- _Material to process_
──────────────────────────────

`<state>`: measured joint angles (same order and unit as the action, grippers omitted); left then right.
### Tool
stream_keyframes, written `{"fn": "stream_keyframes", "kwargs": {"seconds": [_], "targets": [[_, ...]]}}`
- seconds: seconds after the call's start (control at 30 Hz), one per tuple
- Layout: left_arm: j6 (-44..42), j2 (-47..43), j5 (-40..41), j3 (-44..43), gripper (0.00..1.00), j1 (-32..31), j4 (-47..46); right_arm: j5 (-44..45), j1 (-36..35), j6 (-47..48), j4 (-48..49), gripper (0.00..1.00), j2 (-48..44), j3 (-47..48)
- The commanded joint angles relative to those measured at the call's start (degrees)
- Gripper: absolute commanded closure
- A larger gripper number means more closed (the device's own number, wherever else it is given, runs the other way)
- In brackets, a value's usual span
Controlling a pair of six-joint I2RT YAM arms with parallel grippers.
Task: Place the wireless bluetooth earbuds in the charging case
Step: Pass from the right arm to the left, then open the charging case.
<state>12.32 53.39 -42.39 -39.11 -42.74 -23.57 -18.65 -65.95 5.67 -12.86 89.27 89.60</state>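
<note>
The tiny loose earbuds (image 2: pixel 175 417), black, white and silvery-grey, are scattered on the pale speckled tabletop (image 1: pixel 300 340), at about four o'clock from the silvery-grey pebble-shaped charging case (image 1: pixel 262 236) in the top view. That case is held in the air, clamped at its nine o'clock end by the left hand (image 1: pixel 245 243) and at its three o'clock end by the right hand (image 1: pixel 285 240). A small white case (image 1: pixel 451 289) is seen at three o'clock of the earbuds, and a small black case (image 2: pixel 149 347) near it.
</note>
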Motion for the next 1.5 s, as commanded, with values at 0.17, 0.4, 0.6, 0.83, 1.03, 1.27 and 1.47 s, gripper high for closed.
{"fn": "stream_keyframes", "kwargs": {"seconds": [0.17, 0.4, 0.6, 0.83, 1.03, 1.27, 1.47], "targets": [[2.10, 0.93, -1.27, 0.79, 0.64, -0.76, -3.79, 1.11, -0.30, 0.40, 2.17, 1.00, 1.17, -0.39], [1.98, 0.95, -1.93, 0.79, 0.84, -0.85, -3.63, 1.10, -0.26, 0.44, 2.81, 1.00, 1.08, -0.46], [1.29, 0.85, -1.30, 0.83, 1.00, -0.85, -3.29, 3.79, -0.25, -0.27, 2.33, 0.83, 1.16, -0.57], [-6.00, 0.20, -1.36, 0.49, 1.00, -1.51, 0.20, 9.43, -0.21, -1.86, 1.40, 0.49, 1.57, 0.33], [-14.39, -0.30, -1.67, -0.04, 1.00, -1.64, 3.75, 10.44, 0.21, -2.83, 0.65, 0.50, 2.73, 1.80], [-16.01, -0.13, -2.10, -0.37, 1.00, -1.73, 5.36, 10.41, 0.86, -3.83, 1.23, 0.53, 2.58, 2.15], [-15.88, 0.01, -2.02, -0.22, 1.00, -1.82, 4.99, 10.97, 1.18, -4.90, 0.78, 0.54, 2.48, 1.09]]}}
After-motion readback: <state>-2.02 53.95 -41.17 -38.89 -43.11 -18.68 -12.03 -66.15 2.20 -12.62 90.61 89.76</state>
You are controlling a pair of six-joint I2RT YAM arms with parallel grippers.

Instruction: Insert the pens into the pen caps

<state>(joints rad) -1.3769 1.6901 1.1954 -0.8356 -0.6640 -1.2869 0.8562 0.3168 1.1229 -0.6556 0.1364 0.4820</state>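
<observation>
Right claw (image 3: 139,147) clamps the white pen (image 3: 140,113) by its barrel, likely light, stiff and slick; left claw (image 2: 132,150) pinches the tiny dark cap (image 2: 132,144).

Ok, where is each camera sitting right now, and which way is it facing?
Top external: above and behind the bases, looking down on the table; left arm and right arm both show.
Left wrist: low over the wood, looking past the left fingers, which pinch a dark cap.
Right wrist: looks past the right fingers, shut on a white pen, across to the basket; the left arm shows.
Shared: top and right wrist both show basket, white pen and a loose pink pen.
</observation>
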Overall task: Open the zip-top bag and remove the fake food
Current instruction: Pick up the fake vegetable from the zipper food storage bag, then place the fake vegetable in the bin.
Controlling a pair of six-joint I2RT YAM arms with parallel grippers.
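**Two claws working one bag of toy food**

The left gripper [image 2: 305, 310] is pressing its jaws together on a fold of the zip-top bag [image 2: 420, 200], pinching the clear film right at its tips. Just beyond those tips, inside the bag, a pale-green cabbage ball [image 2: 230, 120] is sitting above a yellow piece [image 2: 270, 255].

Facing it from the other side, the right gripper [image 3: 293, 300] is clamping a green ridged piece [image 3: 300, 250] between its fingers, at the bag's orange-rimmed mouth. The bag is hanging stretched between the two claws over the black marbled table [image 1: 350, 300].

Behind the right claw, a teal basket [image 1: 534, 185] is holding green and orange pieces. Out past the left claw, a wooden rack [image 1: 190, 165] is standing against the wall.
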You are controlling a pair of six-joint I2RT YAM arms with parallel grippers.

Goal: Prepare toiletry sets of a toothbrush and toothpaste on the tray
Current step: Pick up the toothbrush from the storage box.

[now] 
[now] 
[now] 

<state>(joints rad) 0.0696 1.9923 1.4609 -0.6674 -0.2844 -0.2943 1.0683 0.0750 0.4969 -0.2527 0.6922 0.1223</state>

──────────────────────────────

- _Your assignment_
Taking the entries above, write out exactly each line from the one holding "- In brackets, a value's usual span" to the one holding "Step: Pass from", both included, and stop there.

- _Response area_
- In brackets, a value's usual span
Controlling a pair of six-joint I2RT YAM arms with parallel grippers.
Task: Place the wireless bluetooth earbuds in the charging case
Step: Pass from the right arm to the left, then open the charging case.

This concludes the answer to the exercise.